"We hardly speak any more."
I know it's true,
I hardly speak at all.
We used to often talk,
staying up late, letting
our words play their games.
She asked if I'd rather
live alone on an island --
in complete solitude --
or be trapped in an apartment,
only able to watch people walk by.
I said I'd rather watch the people walk by;
at least then I could pretend that happy
people still existed.
Today it feels like I'm in that apartment,
watching people walk around me.
They don't seem happy.
I smile at them;
they never smile back.
I wonder if something's wrong with me.
I stopped talking when I started writing.
I already spelled everything out on paper,
and the words never crawl back into my mind.

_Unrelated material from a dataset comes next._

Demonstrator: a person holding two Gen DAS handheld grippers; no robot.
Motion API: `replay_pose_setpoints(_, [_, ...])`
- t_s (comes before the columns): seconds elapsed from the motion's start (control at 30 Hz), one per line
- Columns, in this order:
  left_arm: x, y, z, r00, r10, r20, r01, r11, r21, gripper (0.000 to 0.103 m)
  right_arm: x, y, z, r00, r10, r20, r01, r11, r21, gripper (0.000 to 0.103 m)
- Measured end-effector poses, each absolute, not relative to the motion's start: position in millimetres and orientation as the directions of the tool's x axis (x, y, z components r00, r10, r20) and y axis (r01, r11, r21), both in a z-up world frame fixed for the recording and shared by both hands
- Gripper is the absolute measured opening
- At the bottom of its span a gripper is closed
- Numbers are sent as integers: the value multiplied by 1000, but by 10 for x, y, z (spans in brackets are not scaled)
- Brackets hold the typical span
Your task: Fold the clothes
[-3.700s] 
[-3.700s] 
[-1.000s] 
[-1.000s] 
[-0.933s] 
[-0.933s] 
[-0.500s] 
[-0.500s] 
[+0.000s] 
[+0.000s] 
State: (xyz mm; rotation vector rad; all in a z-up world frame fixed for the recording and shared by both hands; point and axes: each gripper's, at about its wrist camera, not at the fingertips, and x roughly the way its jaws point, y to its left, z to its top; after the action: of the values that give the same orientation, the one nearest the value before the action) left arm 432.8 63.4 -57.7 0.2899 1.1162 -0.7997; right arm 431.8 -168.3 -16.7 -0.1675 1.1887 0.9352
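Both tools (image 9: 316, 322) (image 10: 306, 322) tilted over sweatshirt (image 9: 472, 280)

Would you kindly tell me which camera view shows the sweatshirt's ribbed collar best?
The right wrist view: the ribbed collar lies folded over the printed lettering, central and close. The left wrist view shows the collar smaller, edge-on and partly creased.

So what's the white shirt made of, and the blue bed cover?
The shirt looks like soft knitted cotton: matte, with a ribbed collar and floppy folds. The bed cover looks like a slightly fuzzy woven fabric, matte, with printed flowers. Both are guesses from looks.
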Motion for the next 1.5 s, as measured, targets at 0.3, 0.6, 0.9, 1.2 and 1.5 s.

If those words ever get back home,
I'll tell 'em all how I feel:
One:
You can't help anyone with words,
who needs something done.
A sentence about your love
means nothing when you're
twenty-seven hundred miles away.
Two:
Strangers are more alluring than
people you know closely;
that, my dear, is why I'm terrified
of getting any closer to you.
From a distance, you're so beautiful.
Three:
Sure, we spent a few weeks cuddled up
in your room; but your lifestyle is the reason
that I fled from Southern California.
I don't want things.
Four:
He's just going to end up killing you.
One instance of abuse should be enough
to send you packing. You crawled back for more.
I understand -- too well -- the lies that get you trapped.
I keep waiting for that phone call.
Five:
A woman should never be a reason
to abandon your old family;
although I see how her children
are your chance for redemption.
Six:
I wish we talked more often;
more than once every few months.
You're intelligent and articulate,
and the hour or two we spend
(not often enough)
fills me with hope for the world.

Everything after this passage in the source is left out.